He came into the world beaten up. That's not my baby, his mother thought as the doctor held up a tiny infant with a black-and-blue head and cauliflower ears.

He left the world beaten up. I love you, his mother told him as she played a tape of the Book of John beside his still, blood-filled head.

It wasn't easy being Robbie Byrd.

For that matter, it wasn't easy being Robbie Byrd's mother.

Robbie was 19 when he died March 20. Two juveniles have been charged with manslaughter. They allegedly beat Robbie two blocks from his home in south Lexington, causing his death. Although the tragedy shocked a city, the possibility that her son might die early was something Beverly Byrd had thought about and dealt with two years before.

"When he started out in the drug situation and I couldn't do anything with him, I knew the one that could would be God, and I had to turn him over to Him," Beverly said as she sat in her living room surrounded by plants and flowers left over from the funeral of her only child.

"I knew we were in for a long, hard road. I told God, 'Whatever it takes, the most important thing is his eternal salvation. And if that means . . . You have to take him before he's lived a very long life, I'd much rather him die young and live with You eternally than to live a long life and not.' "

Robbie Byrd's story is a parent's nightmare, a story of falling in with the wrong crowd, of evil close to home, of random violence outside a pizza parlor, of battling drugs and never really winning.

The toxicology report from the autopsy will not be available for at least two weeks, and until then police are not saying what, if any, role drugs or alcohol played in Robbie's death.

Beverly said a doctor who treated her son at the University of Kentucky Medical Center after the beating had told her Robbie had the equivalent of four beers in his blood. No trace of drugs was found, she said.

But even if it turns out that drugs were not directly to blame for the death of Robbie Byrd, many people familiar with the area where the beating occurred have no doubt that drugs are at least a peripheral villain.

"The area is flat-out deteriorated," said Harry Johnson, who coached Robbie when he played football for what was then Tates Creek Junior High School.

"I would not want my kids going through it. There's too many drugs. There's too much alcohol. It's a powder keg just waiting to go off."

Most of the teen-agers who kill time in the Gainesway Shopping Center area know one another, Johnson said. Most afternoons at least 30 youths play basketball on the outdoor courts between Tates Creek's campus and the shopping center.

For reasons that are not yet clear, some of them ganged up on Robbie March 19. Police say he lay flat on his back on the court for 20 to 30 minutes after the beating.

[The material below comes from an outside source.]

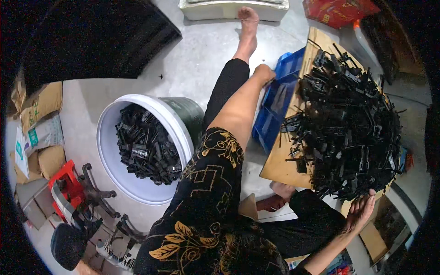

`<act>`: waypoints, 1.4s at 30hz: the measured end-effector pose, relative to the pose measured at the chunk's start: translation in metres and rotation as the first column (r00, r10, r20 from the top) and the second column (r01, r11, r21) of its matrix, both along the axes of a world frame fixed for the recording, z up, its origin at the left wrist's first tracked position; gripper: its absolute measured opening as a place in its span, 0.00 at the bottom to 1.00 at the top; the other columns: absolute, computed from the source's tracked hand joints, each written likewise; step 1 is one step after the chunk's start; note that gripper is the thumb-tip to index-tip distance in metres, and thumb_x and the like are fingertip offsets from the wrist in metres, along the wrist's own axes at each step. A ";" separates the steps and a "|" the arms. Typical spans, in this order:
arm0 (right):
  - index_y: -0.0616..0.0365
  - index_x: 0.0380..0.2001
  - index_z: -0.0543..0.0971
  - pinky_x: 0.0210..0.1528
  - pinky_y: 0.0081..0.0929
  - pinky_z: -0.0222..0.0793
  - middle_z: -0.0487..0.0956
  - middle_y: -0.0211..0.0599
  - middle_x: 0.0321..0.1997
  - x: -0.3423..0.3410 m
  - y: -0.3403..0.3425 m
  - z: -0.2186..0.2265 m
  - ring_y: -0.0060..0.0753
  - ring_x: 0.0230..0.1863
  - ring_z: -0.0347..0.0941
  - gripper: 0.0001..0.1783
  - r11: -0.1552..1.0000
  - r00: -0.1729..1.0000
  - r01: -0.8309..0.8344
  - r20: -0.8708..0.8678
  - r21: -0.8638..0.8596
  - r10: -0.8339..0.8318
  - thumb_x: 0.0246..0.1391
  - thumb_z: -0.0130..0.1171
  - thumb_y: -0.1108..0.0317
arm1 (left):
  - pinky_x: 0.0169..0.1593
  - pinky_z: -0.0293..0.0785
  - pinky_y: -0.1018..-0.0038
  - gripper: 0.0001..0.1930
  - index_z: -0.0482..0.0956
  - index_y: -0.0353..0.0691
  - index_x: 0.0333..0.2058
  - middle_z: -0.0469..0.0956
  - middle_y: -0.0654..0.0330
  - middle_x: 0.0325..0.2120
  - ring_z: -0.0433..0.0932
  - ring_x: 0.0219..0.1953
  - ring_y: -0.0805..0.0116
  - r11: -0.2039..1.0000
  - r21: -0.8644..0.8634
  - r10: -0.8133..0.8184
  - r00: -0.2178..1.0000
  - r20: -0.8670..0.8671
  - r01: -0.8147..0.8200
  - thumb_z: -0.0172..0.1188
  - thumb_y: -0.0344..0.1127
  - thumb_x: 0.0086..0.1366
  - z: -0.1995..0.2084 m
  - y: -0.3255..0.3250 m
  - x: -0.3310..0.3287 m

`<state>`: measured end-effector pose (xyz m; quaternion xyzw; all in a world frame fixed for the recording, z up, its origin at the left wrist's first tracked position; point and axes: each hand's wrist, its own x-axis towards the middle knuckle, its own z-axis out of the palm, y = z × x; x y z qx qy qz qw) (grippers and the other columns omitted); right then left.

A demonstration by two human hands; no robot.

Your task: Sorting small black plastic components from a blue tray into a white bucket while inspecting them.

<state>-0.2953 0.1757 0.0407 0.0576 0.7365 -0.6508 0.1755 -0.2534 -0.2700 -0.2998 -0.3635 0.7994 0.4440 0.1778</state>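
Note:
My left hand point(264, 73) reaches forward over my knee to the rim of a blue plastic crate point(275, 103). Its fingers are curled and I see only its back, so whatever is inside is hidden. My right hand point(361, 210) lies open, fingers spread, against the near edge of a large heap of small black plastic parts point(348, 123). The heap rests on a wooden board point(279, 165) at my right. On my left stands a white bucket point(107, 133), part filled with more black parts point(144, 146).
My bare feet point(248, 27) rest on the grey floor. Cardboard boxes point(41, 105), a red stool point(66, 183) and a black chair base point(94, 195) crowd the left. Black stacked sheets point(91, 41) lie at upper left, with a white container point(229, 9) and a red box point(339, 9) beyond.

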 end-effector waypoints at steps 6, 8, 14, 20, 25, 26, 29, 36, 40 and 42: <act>0.61 0.47 0.67 0.10 0.12 0.41 0.50 0.18 0.13 0.006 -0.007 0.004 0.10 0.11 0.43 0.18 0.997 0.997 0.058 -0.059 0.045 -0.056 0.58 0.48 0.61 | 0.18 0.66 0.67 0.09 0.75 0.31 0.18 0.77 0.44 0.21 0.75 0.19 0.60 0.504 0.687 0.707 0.707 0.020 -0.524 0.47 0.29 0.48 0.048 0.008 0.010; 0.61 0.47 0.67 0.10 0.12 0.41 0.50 0.18 0.13 0.007 -0.014 0.003 0.10 0.11 0.43 0.18 0.998 0.998 0.043 -0.037 0.040 -0.042 0.58 0.48 0.61 | 0.21 0.70 0.66 0.12 0.76 0.27 0.22 0.76 0.41 0.23 0.76 0.19 0.58 0.912 0.352 0.274 0.950 -0.150 -0.208 0.48 0.31 0.48 0.037 -0.002 0.027; 0.61 0.47 0.68 0.10 0.12 0.40 0.50 0.17 0.13 0.009 -0.018 0.004 0.09 0.11 0.43 0.18 0.994 0.996 0.083 -0.035 0.076 -0.080 0.58 0.48 0.61 | 0.45 0.71 0.64 0.16 0.79 0.37 0.36 0.76 0.49 0.38 0.76 0.42 0.54 0.947 -0.029 -0.321 0.947 0.010 0.321 0.56 0.36 0.47 0.024 0.058 0.031; 0.59 0.44 0.68 0.11 0.12 0.39 0.51 0.17 0.13 0.015 -0.026 0.010 0.09 0.11 0.42 0.15 0.993 0.994 0.107 -0.019 0.053 -0.106 0.58 0.48 0.61 | 0.47 0.70 0.61 0.16 0.77 0.40 0.41 0.74 0.51 0.44 0.73 0.47 0.53 0.913 0.041 -0.407 0.893 0.193 0.407 0.54 0.32 0.51 0.022 0.072 0.040; 0.58 0.43 0.69 0.12 0.11 0.39 0.51 0.16 0.14 0.011 -0.011 0.011 0.09 0.12 0.43 0.13 0.997 0.999 -0.027 0.018 -0.075 0.029 0.59 0.47 0.62 | 0.46 0.70 0.58 0.16 0.77 0.44 0.43 0.73 0.54 0.46 0.72 0.49 0.55 0.986 0.001 -0.167 0.972 0.164 0.169 0.52 0.32 0.54 0.012 0.081 0.042; 0.52 0.43 0.70 0.13 0.10 0.41 0.54 0.16 0.14 0.011 -0.010 0.013 0.08 0.13 0.46 0.13 1.000 1.000 -0.029 0.010 -0.002 0.029 0.57 0.48 0.59 | 0.44 0.71 0.55 0.15 0.77 0.46 0.43 0.73 0.55 0.46 0.73 0.48 0.55 0.981 -0.022 -0.184 0.967 0.174 0.191 0.50 0.34 0.56 0.013 0.084 0.038; 0.52 0.42 0.70 0.13 0.11 0.42 0.55 0.16 0.15 0.017 -0.022 0.012 0.08 0.13 0.46 0.13 0.997 0.999 0.041 -0.015 0.067 -0.040 0.57 0.48 0.59 | 0.42 0.71 0.53 0.16 0.77 0.47 0.44 0.74 0.56 0.45 0.74 0.46 0.54 0.943 -0.053 -0.311 0.926 0.214 0.328 0.51 0.35 0.56 0.007 0.080 0.038; 0.56 0.42 0.68 0.12 0.12 0.42 0.56 0.16 0.16 0.018 -0.017 0.016 0.09 0.11 0.44 0.14 0.999 0.999 0.034 -0.020 -0.005 -0.034 0.59 0.47 0.59 | 0.32 0.75 0.69 0.13 0.79 0.40 0.32 0.78 0.52 0.33 0.78 0.31 0.58 0.860 -0.217 -0.467 0.884 0.032 0.462 0.57 0.33 0.44 0.009 0.031 0.039; 0.55 0.43 0.67 0.11 0.11 0.39 0.54 0.15 0.14 0.019 -0.006 0.017 0.08 0.11 0.43 0.12 0.994 0.999 0.014 -0.029 -0.104 -0.017 0.58 0.48 0.63 | 0.22 0.71 0.78 0.08 0.77 0.35 0.31 0.78 0.57 0.25 0.76 0.22 0.71 0.812 0.583 0.188 0.957 -0.221 -0.025 0.55 0.32 0.53 0.083 -0.007 0.039; 0.55 0.43 0.67 0.11 0.11 0.39 0.54 0.15 0.14 0.023 -0.006 0.024 0.08 0.11 0.43 0.12 0.990 0.999 -0.006 -0.049 -0.144 -0.001 0.58 0.48 0.63 | 0.22 0.69 0.81 0.09 0.74 0.37 0.35 0.78 0.60 0.24 0.73 0.20 0.76 0.758 0.637 0.377 0.893 -0.247 -0.143 0.54 0.34 0.58 0.156 -0.028 0.059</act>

During that time, someone stole his necklace with his girlfriend's ring on it. Two juveniles have been charged with robbery.

When friends found Robbie, he was conscious and asking for an ambulance, his mother said. Robbie, wearing the leather Harley-Davidson jacket he had requested for Christmas, walked down the hill to the shopping center. His mother said he found a 16-year-old boy there being pushed around in front of the Little Caesars Pizza store.

Robbie intervened in his defense.

"I can see Rob thinking he can take ahold of any situation after having a little alcohol," friend John Smith said, although he was not there.

The attackers turned on Robbie and hit him in the back of the head, Beverly said. He crumpled to the parking lot and his head struck the pavement.

"The hardest part is I wasn't there," Beverly said. "I was the one who always fixed things, who made it better."

Robbie finally got his ambulance. It rushed him to the UK hospital, where he was pronounced dead at 1:52 p.m. the next day, a Wednesday. The autopsy shows he died of a cerebral hemorrhage due to a blunt blow to the head.

A troubled life was over.




The beginning of Robbie Byrd was almost as violent as the end.

It was a difficult birth. There were complications and the possibility of infection. Labor began several weeks early, and Robbie was turned the wrong way in the womb.

The nurse jumped on top of Beverly and began helping her push the baby out. The doctor ended the ordeal by yanking Robbie loose with forceps.

The tiny baby was black-and-blue and his ears were not fully developed, but those were the least of his problems.

When Robbie was a month old, he developed a ruptured hernia. "They told me not to have a lot of hope," Beverly said. He held her pinky tightly all the way to the operating room. "That's one of the little things that mothers don't forget."

Robbie outgrew all the health problems only to be frustrated by school. He was not a good student.

Although he was easygoing and friendly, his ready smile was deceptive, his mother said. "I think he had a lot of pain behind that smile."

Robbie's size made him feel somewhat self-conscious. When he died, he was 6-foot-5, 190 pounds. But that build came in handy in sports. He played all the major sports in one city league or another.

He played football for Tates Creek High School his sophomore year and the first half of his junior season. But his mother noticed he had started hanging around with "the wrong people."

Robbie became rebellious, sneaking out of his room in the basement at night. His mother pulled him out of school after five games and enrolled him in a drug-rehabilitation program.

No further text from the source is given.